There is probably no food that tests our individual tolerance as much as milk. Personally, I can’t stand the stuff, yet I love some of its products. If you’re gluten intolerant or allergic to wheat, you just avoid that problematic grain like the plague, but if you’re lactose intolerant you can probably eat cheese, yoghurt, and butter. If you’re casein intolerant you can eat ghee, and maybe A2 milk and some cheeses. We learn all this by trial and error. You could also be allergic to whey proteins, or even to the dead bacteria that were killed by pasteurization. Are you one of those people who recovers from cold and flu faster if you avoid dairy, and not at all if you don’t? There’s still only one way to find out.

Even if you tolerate milk fine, you’ll likely not tolerate all its forms. Will you have green or blue milk in your coffee? Some people cannot stand one or the other. Will you have cream? Why yes, please, but some people are hypersensitive to the smell of milk fat, and avoid it in hot drinks for that reason. Will you replace it with some milky ersatz of plant-based emulsion? For health or ethical reasons? Must your milk be organic? Must your cheeses be bland, or stinky? What is your opinion on permeate? Were you breast or bottle fed, and if the latter, what was in the bottle? (It’s merciful indeed that few of us remember the answer.) We seem to have wasted half the day already and I still don’t have your order.

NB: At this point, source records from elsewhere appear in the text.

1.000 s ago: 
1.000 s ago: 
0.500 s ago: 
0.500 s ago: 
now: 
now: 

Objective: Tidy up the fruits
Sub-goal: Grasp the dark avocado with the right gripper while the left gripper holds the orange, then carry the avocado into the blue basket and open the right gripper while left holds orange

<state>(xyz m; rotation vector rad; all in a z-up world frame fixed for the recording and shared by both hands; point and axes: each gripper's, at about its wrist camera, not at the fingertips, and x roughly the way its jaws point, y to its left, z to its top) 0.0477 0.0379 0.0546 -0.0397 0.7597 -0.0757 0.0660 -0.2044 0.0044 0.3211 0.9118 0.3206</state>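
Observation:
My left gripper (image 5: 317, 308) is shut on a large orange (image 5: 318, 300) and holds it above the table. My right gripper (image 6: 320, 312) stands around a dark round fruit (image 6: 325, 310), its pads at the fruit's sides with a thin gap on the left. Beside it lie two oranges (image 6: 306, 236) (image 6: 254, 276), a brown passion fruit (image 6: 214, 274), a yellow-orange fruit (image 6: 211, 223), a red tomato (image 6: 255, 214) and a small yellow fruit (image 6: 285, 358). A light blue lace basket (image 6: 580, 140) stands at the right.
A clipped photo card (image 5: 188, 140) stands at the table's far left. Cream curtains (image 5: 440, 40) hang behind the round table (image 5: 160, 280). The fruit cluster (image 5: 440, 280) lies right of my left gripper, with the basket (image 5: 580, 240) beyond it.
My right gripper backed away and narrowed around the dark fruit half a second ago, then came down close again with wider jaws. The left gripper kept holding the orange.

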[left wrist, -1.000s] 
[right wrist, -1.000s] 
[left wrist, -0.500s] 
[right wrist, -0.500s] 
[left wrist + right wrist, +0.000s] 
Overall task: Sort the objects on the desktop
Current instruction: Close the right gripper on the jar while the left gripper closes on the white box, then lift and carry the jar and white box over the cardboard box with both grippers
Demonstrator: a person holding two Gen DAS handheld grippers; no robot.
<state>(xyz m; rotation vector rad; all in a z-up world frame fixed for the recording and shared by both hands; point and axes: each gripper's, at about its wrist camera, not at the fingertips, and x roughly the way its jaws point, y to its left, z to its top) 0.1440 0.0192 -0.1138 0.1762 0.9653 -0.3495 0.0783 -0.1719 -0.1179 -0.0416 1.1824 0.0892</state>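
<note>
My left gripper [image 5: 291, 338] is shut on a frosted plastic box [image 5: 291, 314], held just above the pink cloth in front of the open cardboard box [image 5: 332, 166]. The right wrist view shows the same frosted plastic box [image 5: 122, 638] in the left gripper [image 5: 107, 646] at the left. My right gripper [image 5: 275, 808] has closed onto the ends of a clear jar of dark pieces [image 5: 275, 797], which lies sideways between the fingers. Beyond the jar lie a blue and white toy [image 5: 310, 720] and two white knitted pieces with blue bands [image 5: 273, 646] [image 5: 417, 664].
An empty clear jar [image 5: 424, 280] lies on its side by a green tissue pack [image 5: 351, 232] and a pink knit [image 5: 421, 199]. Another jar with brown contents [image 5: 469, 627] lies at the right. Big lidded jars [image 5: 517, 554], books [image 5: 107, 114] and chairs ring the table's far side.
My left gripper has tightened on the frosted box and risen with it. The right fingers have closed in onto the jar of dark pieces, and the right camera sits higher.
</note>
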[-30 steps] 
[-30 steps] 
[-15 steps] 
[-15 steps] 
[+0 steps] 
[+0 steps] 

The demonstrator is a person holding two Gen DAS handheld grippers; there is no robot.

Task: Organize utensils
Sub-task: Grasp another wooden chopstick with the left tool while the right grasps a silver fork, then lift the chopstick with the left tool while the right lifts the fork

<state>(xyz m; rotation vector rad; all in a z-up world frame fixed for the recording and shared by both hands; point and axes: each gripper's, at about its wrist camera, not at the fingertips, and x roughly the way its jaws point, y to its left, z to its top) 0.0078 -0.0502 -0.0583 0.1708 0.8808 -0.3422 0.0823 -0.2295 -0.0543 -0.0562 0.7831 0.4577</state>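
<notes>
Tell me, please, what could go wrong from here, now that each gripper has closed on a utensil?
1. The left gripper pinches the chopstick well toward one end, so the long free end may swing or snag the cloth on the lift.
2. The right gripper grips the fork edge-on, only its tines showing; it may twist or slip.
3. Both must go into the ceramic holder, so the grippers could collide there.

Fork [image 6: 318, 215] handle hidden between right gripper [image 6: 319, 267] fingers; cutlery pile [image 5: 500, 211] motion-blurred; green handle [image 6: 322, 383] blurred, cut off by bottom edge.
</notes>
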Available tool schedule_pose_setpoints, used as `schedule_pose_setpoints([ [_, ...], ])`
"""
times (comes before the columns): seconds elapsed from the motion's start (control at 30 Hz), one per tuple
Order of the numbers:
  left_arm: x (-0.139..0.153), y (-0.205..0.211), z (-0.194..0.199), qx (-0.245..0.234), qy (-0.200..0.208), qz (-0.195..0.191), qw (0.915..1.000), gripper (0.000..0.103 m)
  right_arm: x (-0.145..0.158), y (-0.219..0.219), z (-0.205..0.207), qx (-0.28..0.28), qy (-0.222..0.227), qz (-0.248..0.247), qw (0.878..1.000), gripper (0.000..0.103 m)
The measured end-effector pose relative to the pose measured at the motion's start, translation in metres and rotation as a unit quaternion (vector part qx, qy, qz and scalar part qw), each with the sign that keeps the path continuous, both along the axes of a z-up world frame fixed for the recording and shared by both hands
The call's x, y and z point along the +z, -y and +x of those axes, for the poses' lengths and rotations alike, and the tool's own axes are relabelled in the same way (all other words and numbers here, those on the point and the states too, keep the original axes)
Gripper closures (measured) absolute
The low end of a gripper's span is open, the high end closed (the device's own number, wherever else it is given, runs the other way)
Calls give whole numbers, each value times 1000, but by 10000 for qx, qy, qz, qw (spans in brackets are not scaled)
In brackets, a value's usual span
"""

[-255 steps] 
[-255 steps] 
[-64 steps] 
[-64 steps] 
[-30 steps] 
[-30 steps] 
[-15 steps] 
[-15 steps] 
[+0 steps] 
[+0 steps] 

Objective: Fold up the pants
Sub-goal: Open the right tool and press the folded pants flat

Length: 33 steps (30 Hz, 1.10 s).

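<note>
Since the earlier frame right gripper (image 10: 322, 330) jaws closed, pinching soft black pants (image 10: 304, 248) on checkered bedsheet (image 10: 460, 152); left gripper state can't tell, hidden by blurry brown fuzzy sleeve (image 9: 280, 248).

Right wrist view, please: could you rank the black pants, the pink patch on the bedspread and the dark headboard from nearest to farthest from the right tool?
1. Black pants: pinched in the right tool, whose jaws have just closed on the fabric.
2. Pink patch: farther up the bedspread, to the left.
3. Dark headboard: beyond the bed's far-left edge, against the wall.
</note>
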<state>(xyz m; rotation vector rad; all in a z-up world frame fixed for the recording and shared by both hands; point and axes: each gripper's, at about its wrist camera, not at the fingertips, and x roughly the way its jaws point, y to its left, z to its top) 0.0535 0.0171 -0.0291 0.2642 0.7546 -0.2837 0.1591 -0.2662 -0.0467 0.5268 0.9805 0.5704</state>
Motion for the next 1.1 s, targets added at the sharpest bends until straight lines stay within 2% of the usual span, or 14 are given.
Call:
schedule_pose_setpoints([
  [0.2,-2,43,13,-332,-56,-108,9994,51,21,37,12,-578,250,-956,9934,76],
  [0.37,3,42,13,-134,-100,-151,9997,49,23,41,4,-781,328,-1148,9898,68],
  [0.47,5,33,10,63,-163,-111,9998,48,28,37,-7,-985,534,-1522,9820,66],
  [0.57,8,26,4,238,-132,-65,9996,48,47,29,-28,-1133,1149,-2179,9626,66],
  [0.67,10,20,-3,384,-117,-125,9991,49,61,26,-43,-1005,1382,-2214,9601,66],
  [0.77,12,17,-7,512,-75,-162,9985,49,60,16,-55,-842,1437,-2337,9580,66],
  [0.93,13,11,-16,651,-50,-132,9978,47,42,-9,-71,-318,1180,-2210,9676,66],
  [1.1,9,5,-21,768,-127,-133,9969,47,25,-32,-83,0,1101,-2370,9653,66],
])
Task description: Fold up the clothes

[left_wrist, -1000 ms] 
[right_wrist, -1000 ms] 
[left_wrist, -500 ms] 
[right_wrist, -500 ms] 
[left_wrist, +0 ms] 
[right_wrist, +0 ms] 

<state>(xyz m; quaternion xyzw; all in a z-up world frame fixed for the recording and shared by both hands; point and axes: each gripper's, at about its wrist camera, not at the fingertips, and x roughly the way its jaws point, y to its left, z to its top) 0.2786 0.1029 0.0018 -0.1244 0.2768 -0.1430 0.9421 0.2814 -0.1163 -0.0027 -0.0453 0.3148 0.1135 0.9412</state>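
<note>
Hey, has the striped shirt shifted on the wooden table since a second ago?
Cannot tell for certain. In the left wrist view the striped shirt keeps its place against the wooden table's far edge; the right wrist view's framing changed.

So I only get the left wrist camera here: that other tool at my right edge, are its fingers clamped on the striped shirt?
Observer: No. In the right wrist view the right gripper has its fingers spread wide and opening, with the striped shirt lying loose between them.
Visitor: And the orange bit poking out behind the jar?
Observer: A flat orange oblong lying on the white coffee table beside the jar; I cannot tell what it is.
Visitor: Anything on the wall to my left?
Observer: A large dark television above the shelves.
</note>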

Mark Kurlansky, author of Milk: A 10,000-Year Old Food Fracas is the best-selling author on a bewilderingly promiscuous range of mostly interesting subjects. Salt and Cod were previous titles, and I also remember his 1968: the Year that Rocked the World as a great read. Anyone who saw the need for a book about 1968 is quite alright in my book. His style is well-balanced between erudition and everyman journalism, meaning that Milk is easy to read, although it’s jam-packed with often long and convoluted recipes including the fully archaic. My favourite is Elizabeth Cleland’s 1755 recipe for syllabub: “Sweeten either wine, cider, or strong ale, put it in a bowl, take it to the cow, and milk her on your liquor as fast as you can.”

I’m no wiser as to what a syllabub is, but I’d eat it, or drink it, whichever.

There are stories in Milk to leave you aghast. We find from Kurlansky, via Samuel Pepys via Thomas Moffett, that “Dr Caius of Cambridge University, who was very old, lived entirely on women’s breast milk”. Dr Thomas Moffett had studied medicine at Cambridge under a Dr John Caius, and in his 1655 book Health’s Improvement, reported that Caius sucked the milk directly from a nursemaid’s breasts. When his nursemaid was ill-tempered, Dr Caius was ill-tempered too, but when he switched to a better natured nurse, his disposition improved…

Dr Moffett brought in other examples to support his thesis that this was a general law of nature, but unfortunately it seems all those other examples were mythical – cruel Romulus and Polyphemus suckled by she-wolves, gentle Giles the Abbot who “suckt a doe” for 3 years, brutish Pelias (Tyrus and Neptune’s son) nursed by an unhappy mare, etcetera, etcetera, QED.

And so the subtext to the stories in Milk is that doctors, rich in reading but removed from real life, have always had extreme ideas of one sort or another about both infant feeding and the use of milk. We see the same thing today. “Most preschoolers are still drinking full-fat milk, despite dietary guidelines that children over two should be given the low-fat variety, according to a Massey University study.” Good on them. Perhaps dietary guidelines of that sort were spun from the same moonshine used by the medieval doctors.

Children who drink full-fat milk are less likely to be overweight than children drinking low fat milk, according to multiple studies, including the New Zealand one above. (It’s sobering to realise that this is the first time in the whole of human history that less fat on a child has been considered at all desirable). Of course, this could be reverse causation, assuming kids who gain too much weight are more likely to be put on low-fat milk, but luckily there’s a study of breast milk fat content and infant BMI showing the exact same thing: the more fat and calories in a mother’s milk, the leaner her children are likely to be. No reverse causation there.

But mightn’t there be some harm later in life from a high-fat diet in childhood? Sir John Boyd Orr, who was behind the introduction of free milk to British schools, set up an experiment in the 1930s that followed children to adulthood at a time when the main fats in the British diet were dairy and beef fats. There was no trend toward any higher incidence of heart disease or other mortality by the year 2000 for those kids who ate more fat in the 1930s, the trend ran the other way.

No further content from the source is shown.